Кто бы их заставил замолчать. Литературные эссе и заметки - страница 5
Вот пример из перевода М.Кузмина:
Мария. Прямо бой каравелл!
Бойе. Почему не коров? Если луг – ваши губы, пастись я готов.
Мария. Вся острота лишь в том: вы – корова, я – луг?
Бойе. Слишком лакомое пастбище! (Хочет ее поцеловать.)
Мария. Нет, милый друг, тут, поверьте, не всякие бродят стада.
Бойе. А владельцами кто?
Мария. Я сама и судьба.
Действие на этот раз происходит в Наварре, но кроме краткой исторической справки (об отношениях Наварры и Франции), иных описаний места нет. Зато в тексте немало латинских и итальянских (!) словечек.
Еще меня поражает та естественность, с которой Шекспир переходит в диалоге от одного персонажа к другому. Например, после поэтического монолога одного другой вдруг заявляет: «Вы не соблюдаете ударений, так что пропадает размер. Позвольте взглянуть на канцонетту…» Такое впечатление, что авторов тоже два.
Иностранных выражений, аллюзий и прочей литературности в пьесе столько, что волей-неволей приходишь к выводу: автор родился в доме с прекрасной библиотекой. Но в таком случае он вряд ли Шекспир.
Двенадцатая ночь
«Двенадцатая ночь, или Что угодно» – пьеса странная, смесь лирической комедии и капустника. Впрочем, у Шекспира часто так – возвышенное стоит рядом с низким, а иногда даже сочетается с ним.
Обычно, если мне не изменяет память, герои возвышенные и герои низменные различены социальными слоями, но в «Двенадцатой ночи» это не так, тут и некоторые сэры выглядят последними болванами.
Стержнем сюжета в очередной раз служит травести и связанные с этим приключения и недоразумения.
Девушка переодевается в пажа и в этом качестве влюбляется в своего господина, а тот влюблен в другую, а та, другая, влюбляется в пажа, поскольку считает его юношей… Но как раз в этой среде высокой любви происходит мало интересного, зато в другой компании – пошленьких лордов, все смешно и остроумно, а текст иногда напоминает театр абсурда XX века, какого-нибудь там Беккета или Ионеско:
Сэр Тоби. А в чем ты, рыцарь, особенно блещешь? В гальярде?
Сэр Эндрю. Да что, козлом подскочить умею.
Сэр Тоби. Я предпочитаю козлом закусить.
Сэр Эндрю. Я думаю, что в прыжке назад я, во всяком случае, силен, как никто в Иллирии.
(Перевод М. Лозинского).
Так что действие происходит якобы в Иллирии, густо населенной английскими лордами.
Как всегда у Шекспира, не обходится без утонченных афоризмов.
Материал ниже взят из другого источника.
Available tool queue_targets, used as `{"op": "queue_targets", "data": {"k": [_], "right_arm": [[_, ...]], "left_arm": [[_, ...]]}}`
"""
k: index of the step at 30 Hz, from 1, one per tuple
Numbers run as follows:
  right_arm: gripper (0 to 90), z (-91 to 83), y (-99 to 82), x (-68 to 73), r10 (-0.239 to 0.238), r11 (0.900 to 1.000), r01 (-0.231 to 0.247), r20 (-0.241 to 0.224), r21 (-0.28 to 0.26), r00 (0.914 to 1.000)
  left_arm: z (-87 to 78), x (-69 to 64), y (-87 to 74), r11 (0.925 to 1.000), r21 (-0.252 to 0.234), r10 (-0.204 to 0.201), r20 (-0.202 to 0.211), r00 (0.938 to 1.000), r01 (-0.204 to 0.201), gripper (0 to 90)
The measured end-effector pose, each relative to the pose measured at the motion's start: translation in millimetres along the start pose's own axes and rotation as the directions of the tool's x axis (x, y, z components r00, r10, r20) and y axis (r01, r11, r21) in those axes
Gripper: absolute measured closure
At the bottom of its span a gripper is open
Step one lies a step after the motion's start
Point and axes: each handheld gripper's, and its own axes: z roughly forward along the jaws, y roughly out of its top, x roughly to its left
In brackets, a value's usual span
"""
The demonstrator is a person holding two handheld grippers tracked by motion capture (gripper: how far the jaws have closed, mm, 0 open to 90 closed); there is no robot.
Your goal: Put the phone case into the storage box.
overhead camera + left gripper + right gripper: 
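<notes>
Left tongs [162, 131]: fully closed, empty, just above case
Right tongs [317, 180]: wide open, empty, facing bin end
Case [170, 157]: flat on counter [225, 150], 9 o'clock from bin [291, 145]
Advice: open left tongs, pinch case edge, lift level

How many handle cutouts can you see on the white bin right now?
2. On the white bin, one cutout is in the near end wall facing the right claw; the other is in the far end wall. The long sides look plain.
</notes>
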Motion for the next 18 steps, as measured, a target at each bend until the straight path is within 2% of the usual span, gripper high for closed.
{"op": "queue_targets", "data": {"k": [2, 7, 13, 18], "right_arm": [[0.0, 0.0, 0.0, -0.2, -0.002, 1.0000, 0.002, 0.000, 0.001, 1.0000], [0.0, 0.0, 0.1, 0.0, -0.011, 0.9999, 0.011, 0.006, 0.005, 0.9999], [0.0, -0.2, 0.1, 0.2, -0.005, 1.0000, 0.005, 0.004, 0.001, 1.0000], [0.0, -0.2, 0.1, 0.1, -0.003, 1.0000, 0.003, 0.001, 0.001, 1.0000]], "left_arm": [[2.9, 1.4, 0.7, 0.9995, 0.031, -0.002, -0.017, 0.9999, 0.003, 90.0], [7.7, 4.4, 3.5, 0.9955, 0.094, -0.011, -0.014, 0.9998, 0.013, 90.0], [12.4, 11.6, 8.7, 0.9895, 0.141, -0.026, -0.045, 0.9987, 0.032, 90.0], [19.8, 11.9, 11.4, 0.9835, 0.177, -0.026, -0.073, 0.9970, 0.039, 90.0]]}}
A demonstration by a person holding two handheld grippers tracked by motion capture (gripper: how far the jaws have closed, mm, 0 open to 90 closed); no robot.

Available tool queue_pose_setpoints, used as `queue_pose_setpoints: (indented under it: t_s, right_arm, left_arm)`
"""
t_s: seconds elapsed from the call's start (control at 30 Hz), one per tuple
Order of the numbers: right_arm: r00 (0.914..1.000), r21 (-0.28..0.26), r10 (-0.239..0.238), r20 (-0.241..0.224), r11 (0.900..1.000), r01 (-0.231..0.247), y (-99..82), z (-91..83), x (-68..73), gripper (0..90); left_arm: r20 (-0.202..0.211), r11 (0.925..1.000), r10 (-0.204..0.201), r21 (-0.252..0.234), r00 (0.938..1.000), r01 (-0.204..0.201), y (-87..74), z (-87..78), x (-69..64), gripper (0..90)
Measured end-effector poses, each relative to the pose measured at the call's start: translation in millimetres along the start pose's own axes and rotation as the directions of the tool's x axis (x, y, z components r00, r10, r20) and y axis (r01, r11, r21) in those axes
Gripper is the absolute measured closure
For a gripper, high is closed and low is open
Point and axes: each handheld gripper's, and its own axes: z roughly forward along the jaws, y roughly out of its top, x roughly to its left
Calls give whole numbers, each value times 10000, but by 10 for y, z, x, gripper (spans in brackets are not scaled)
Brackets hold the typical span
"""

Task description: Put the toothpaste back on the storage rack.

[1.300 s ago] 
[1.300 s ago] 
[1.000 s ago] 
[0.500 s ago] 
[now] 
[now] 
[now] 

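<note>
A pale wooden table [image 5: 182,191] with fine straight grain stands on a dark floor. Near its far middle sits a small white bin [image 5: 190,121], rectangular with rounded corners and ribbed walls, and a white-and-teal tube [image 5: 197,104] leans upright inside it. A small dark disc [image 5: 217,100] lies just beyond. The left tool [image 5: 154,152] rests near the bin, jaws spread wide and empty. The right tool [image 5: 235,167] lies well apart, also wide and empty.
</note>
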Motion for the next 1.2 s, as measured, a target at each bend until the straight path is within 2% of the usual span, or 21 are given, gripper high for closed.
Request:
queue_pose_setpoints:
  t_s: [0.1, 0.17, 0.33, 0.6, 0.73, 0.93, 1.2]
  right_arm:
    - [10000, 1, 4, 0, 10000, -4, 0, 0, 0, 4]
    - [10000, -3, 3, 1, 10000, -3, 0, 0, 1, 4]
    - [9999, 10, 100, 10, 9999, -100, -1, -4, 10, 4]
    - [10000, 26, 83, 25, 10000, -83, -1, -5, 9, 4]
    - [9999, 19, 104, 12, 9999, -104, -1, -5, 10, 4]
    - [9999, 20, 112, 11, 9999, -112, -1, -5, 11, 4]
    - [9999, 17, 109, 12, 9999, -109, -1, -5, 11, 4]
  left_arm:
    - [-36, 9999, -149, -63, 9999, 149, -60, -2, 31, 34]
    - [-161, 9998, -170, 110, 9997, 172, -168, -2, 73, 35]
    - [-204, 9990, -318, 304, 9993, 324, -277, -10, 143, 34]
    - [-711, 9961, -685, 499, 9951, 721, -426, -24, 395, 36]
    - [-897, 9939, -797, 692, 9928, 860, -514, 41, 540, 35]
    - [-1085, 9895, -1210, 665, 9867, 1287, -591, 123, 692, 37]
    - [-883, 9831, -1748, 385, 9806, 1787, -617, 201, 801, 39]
Вот например:
Герцог. Ведь женщины, как розы – пышный цвет
Едва расцвел – его уже и нет.
Увы…
Но любопытно то, что и эта пьеса, несмотря на странное место действия, имеет крепкие итальянские корни – англичане считают, что она выросла из очередной новеллы Маттео Банделло, у которого Шекспир одолжил не один сюжет, а итальянцы (думается, более компетентные в этом вопросе) – из пьесы анонимного автора (есть версия, что это Лодовико Кастельветро, 1505–1571) «Обманутые», впервые увидевшей сцену в 1531 году в Сиене, а затем в 1537-м в Венеции.
Все хорошо, что хорошо кончается
Прекрасная пьеса. Почему-то и до, и после Шекспира произведения для театра старались точно разделять на трагедии и комедии, однако «наш Вильям» показал, что это косное понимание жанра, в котором смех и слезы вполне сочетаются. Я очень люблю эти его, если воспользоваться модным словечком, «гибридные» пьесы, иногда очень даже серьезные, но, как правило, заканчивающиеся хеппи-эндом. Кое-кто небось сморщил нос – фи, хеппи-энд, там же нет катарсиса! А зачем вам всегда катарсис, глубокие переживания, когда выходишь из театра еле живой, в полной уверенности, что «мир мерзок и люди подлецы», как сказал поэт (правда, не Шекспир)? Не надо каждый раз напиваться горько; уверяю вас, пьесы Шекспира со счастливым концом – как шампанское, что приятно ударяет в голову, но не вызывает мрачного опьянения (кстати, и в русской литературе есть автор, чьи романы сравнивают с шампанским). Итальянцы, люди с тонкой душой, тоже понимали это, у Винченцо Беллини есть несколько чрезвычайно грустных почти на всём протяжении действия опер, которые, однако, заканчиваются в сюжетном смысле благополучно. Слушать их можно часто – а вот трагические оперы слушать опять и опять не очень хочется, их главный эффект, страшный конец, становясь привычным, уже не так захватывает.